If you are recording the entire AD yourself, audio description tools can help. These enable you to view a video, choose/edit the timeframe and voice the description straight away.

  • With Frazier from VIDEO TO VOICE AD can be created using various synthetic voices (Text-to-Speech) and this produces a broadcast-ready video.
  • AD can also be produced using CADET from the National Center for Accessible Media.
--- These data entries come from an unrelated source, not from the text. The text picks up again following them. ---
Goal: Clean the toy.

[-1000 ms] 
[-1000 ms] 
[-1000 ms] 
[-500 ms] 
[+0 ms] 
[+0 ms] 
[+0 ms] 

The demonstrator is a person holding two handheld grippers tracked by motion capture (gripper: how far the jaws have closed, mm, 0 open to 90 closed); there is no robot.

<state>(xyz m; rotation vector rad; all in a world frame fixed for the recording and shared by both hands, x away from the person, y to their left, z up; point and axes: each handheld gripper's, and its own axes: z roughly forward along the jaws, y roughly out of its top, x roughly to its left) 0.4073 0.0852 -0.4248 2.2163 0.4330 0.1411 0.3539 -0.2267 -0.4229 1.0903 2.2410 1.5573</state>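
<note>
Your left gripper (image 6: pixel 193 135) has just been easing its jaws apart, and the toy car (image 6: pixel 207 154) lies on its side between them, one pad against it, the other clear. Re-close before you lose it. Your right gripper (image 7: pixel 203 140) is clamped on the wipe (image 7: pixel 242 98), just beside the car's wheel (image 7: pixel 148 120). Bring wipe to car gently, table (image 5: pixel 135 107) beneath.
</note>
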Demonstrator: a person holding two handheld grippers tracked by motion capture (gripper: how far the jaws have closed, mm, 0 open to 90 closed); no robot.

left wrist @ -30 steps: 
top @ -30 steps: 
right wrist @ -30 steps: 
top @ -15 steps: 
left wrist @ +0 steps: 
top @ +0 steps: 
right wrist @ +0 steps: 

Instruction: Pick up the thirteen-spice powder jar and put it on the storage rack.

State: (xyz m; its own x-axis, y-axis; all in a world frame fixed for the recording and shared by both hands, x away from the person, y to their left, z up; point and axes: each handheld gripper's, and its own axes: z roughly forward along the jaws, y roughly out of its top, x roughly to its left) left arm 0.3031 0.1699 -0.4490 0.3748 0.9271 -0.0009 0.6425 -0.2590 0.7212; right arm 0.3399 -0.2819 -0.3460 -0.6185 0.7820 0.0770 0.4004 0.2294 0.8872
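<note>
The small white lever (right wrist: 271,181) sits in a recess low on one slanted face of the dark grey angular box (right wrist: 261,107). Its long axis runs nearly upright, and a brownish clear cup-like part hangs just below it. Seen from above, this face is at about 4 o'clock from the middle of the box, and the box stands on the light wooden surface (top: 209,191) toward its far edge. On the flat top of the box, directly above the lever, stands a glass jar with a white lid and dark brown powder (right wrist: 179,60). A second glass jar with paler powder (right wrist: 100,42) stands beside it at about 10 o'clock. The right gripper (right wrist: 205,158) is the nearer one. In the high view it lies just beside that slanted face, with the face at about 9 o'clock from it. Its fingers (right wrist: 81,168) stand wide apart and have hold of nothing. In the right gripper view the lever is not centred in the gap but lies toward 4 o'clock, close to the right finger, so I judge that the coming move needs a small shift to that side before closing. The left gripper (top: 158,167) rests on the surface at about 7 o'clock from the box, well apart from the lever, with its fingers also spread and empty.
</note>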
    Recording AD involves the following tasks and checks:
    1. Production and agreement of the speaker’s script and the presentation slides with illustrations
    2. Choice of method (original sound replaces audio description, audio description in pauses in speech, extended audio description or audio introduction) and setting of timings for the AD in the video (minute/second)
    3. Production of draft audio description for chosen method
    4. Audio description checked and revised by team
    5. Test with users
    6. Recording the audio/video track
    7. Integration of audio description into the video in accordance with chosen method

    Practical tips

    An exchange between the teacher and the person who writes the AD is hugely important from the start. It can enable objectives, complexity and the need for illustrations to be discussed and considered in advance:

    • It is a good idea to consult routinely on whether the proposed images are necessary to convey the material, or whether they are merely decorative and have no real content. In line with TU Dresden we recommend: “Backgrounds and other graphic decorative elements and placeholders (...) that contain no relevant information do not need an alternative description. (...) You may consider removing (...) purely decorative images” (cf. Müller & Voegler, 2020:41, our translation).
    • If formulas, specialist terms or other specialist aspects occur in the presentation, it is a good idea to clarify them immediately in the spoken version. If this is omitted, you will have to explain any potential misunderstandings before creating the AD, or how specialist terms or formulas are pronounced, to avoid errors in the description or the need for later corrections.
    • Where there are images that are of minimal relevance, we have opted to include a brief mention in the spoken text in the video, to keep the cost of the AD down and avoid barriers from the first. For instance, in the Durchschnittsstatistik video [Average statistics], between 2:50 and 3:33 our teacher describes the map showing the territorial units of Germany together with the visual markings in his spoken text, making AD unnecessary here.
    • You should consider the complexity of the planned illustrations critically. What is shown and what elements are relevant to the subject? Illustrations can often be simplified to show just the relevant substance. Reduction makes the AD easier and shorter.
    • If you opt to use extended AD, the AD at the start of the teaching video should mention that this is the AD version of the video. For instance, we introduce our AD versions with this sentence: “Important visual images that are relevant to the content are given an audio description in the following.” Because of the use of AD in television broadcasts, people with visual impairments are used to AD starting immediately in pauses in speech. A voiced reference to the AD version can avoid confusion over whether it is the correct video version. If the spoken video version does not clearly give the session number, subject of the event and name of the teacher, this should be added as a note in the AD at the start.
    • If you opt to use extended AD, the points where AD is integrated should be chosen to allow the AD for an image to come before the basic spoken text on the content. This enables people with visual impairments to keep the AD in mind as they listen to references to the content in the image in the spoken text.
    • Extensive AD of complex tables is not advisable, because it is difficult to retain the content in your head. It is better here to give the subject and table headings in an AD and refer to the transcription for the specific values (see 2.2.5 Transcription). The transcription gives the table with all the values in an accessible form.